Sorry I can’t be at StanCon.

• The fix is in, passing tests, and just waiting to be approved by another one of the devs and then merged. When you can use it depends on what interface you use. Unfortunately, because we just released RStan 2.13.1 to CRAN we probably won’t be able to get an official RStan update until the end of the month. But if you can use CmdStan or the develop version of any of the interfaces installed from source then you’ll be able to finalize very soon.

• Ben Bolker says:

I would guess that the CRAN maintainers would be willing to waive the usual policy:

> Submitting updates should be done responsibly and with respect for the volunteers’ time. Once a package is established (which may take several rounds), “no more than every 1–2 months” seems appropriate.

if you explain the circumstances. (This is clearly written as a guideline rather than an iron rule.) Especially if you religiously follow all the CRAN rules, make sure all tests pass on all platforms, etc..

4. Hernan Bruno says:

You guys are awesome.

5. Simina says:

I did enjoy reading this! Bring down the human language!

6. David Westergaard says:

As a sidenote, does this bug affect the step size of every iteration? i.e., does the sampler take an unnecessary larger number of steps every iteration?

• This bug effects how Hamiltonian Monte Carlo trajectories are built up, but it’s not clear if the length of the trajectories will be biased towards smaller trajectories or longer trajectories.

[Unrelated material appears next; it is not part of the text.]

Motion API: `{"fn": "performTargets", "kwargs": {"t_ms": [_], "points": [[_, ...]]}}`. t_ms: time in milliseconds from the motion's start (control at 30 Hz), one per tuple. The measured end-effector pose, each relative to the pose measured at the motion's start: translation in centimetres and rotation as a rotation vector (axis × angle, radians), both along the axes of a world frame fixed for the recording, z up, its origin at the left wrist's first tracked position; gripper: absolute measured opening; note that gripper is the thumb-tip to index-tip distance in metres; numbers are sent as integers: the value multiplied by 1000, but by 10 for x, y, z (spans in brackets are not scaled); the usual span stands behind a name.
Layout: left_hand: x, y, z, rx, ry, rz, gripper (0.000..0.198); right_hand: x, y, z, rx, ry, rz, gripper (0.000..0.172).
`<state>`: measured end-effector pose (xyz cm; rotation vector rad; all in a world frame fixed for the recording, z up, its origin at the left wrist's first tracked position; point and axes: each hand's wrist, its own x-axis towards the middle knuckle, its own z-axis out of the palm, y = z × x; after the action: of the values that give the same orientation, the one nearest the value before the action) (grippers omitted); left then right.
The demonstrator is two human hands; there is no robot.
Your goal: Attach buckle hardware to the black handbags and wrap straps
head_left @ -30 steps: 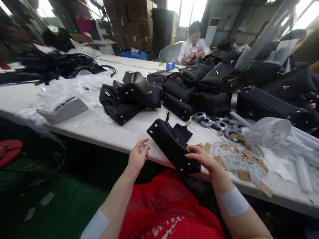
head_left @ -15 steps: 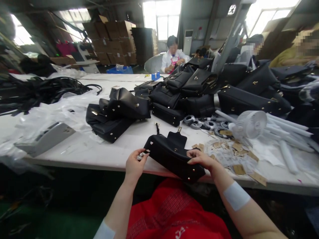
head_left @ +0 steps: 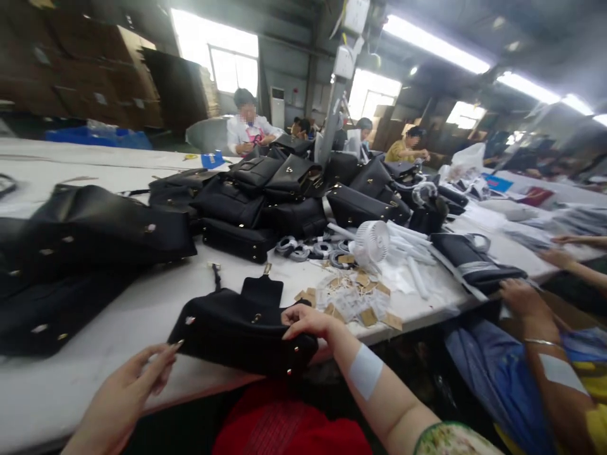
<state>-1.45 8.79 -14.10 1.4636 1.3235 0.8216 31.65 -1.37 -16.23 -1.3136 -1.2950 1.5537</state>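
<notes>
A black handbag point(head_left: 222, 338) lies on its side at the near table edge. Its flap point(head_left: 262, 294) with a gold-coloured clasp is folded out away from me, and metal studs show on its base. My right hand point(head_left: 306, 321) grips the bag by its right part, thumb and fingers closed on the edge. At the bag's left end, my left hand point(head_left: 142, 379) has its thumb and forefinger pinched together beside a small metal stud point(head_left: 178, 344). A whitish bit shows within that hand, too small to make out.
More black handbags are heaped behind point(head_left: 232, 205) and at left point(head_left: 104, 227). Right of my bag lie cardboard tags point(head_left: 367, 316), coiled straps point(head_left: 300, 253) and a white fan point(head_left: 372, 243). A co-worker's hand point(head_left: 524, 300) touches a wrapped bag point(head_left: 469, 259) at right.
My view has swung to the right, bringing the co-worker beside me into sight. My right hand keeps its hold on the bag. My left hand stays pinched at the bag's left end.
</notes>
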Motion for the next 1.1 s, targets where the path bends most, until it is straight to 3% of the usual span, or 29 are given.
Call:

They’re just not quite the right trajectories.

7. Mick Cooney says:

I am looking forward to reading that PDF on the algorithms. It sounds fascinating.

• Not sure when we’d release it or in what form — the rigorous math has limited appeal to the majority of the Stan community so our priority is typical more pedagogical material.

• Craig Mohn says:

If your assessment about the appeal of rigorous math to the community is based primarily on your priors, please refine them with more data. We might be more math-ey than you think. Or perhaps only 2 or 3 of us even try to mentally process an equation, while the rest of our eyes glaze over while we mentally note that you probably proved something that lines up with the verbiage around it. You obviously have a more objective perception of the user community than we do. However, if you are using this forum to subtly elicit our opinions, I will not-so-subtly tell you that I would benefit from and enjoy reading more about the math and the algorithms, even if it is completely unpolished and far from error-free.

• There is plenty of math already available to read! https://arxiv.org/find/stat/1/au:+Betancourt_M/0/1/0/all/0/1
The writeup mentioned in the post is a slightly more statistical but very careful treatment of the new HMC samplers in Stan discussed in https://arxiv.org/abs/1601.00225.

But, yes, while there are a few people who enjoy the math there are many, many more practitioners using Stan who would benefit from better introductory documentation on modeling, diagnostics, and the like. Given that my highest priority is facilitating better science, that introductory documentation is currently the most effective path.

8. Is the current NUTS algorithm available in pseudo-code somewhere? I think this would be very helpful for reference implementations.